Studio album by Steps
- Released: 21 April 2017
- Recorded: October 2016–Early 2017
- Genres: Europop; dance-pop; electropop; disco;
- Length: 37:36
- Labels: Absolute; Fascination;
- Producers: The Alias; Carl Ryden; Brian Rawling;

Steps chronology
| Light Up the World (2012) | Tears on the Dancefloor (2017) | Tears on the Dancefloor: Crying at the Disco (2017) |

Singles from Tears on the Dancefloor
- "Scared of the Dark" Released: 10 March 2017; "Story of a Heart" Released: 12 May 2017; "Neon Blue" Released: 4 August 2017;

= Tears on the Dancefloor =

2017 studio album by Steps

Tears on the Dancefloor is the fifth studio album by British group Steps. It was released on 21 April 2017, by Absolute and Fascination Records. The album is the group's first album in five years since Light Up the World, and their first traditional album since Buzz in 2000. Following two years of planning, recording began in October 2016. The Alias was enlisted to serve as the executive producer for Tears on the Dancefloor and various songwriters submitted songs for the group to record, including Steve Mac, Ina Wroldsen, TMS and Fiona Bevan.
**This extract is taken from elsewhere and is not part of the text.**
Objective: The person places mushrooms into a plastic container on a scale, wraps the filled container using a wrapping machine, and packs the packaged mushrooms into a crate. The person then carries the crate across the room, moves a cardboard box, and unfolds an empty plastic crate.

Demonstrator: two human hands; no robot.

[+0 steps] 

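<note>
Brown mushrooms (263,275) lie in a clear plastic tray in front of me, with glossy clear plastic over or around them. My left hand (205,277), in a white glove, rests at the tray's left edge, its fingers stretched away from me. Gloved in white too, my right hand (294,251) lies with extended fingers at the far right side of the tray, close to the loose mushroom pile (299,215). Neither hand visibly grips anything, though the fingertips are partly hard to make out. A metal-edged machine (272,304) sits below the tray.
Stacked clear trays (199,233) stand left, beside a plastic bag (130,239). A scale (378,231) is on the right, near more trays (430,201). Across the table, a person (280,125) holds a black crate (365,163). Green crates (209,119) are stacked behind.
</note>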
It also features a cover version of "Story of a Heart" by Björn Ulvaeus and Benny Andersson of ABBA, a cover of "I Will Love Again" by Lara Fabian as well as a cover of "No More Tears on the Dancefloor" by Anders|Fahrenkrog, from which the album's title is derived.

The album was re-released on 27 October 2017 as Tears on the Dancefloor: Crying at the Disco with five new songs, three of which have accompanying remixes.

Professional ratings
Review scores
| Source | Rating |
| Daily Express | Star |
| The Guardian | Star |
| The Huffington Post | Star |
| Renowned for Sound | Star |

==Background and release==
In 2011, Steps reunited for a four-part documentary series, which aired on Sky Living. Documenting their highly publicised and acrimonious split on Boxing Day in 2001, it revealed what each member had been doing for the previous ten years, as well as reflecting on their time in the group and the truth, causes and effects of their disbandment. It further showed how they could repair their professional, and personal, relationships as a five-piece for the release of their second greatest hits album, The Ultimate Collection (2011), and discussions of officially reforming. The positive response to the album led to the announcement of a reunion arena tour, The Ultimate Tour, in April 2012, and their fourth studio/first Christmas album, Light Up the World, later that year. On 28 November 2016, it was revealed that Steps would be performing at G-A-Y on New Year's Eve to celebrate twenty years since their debut.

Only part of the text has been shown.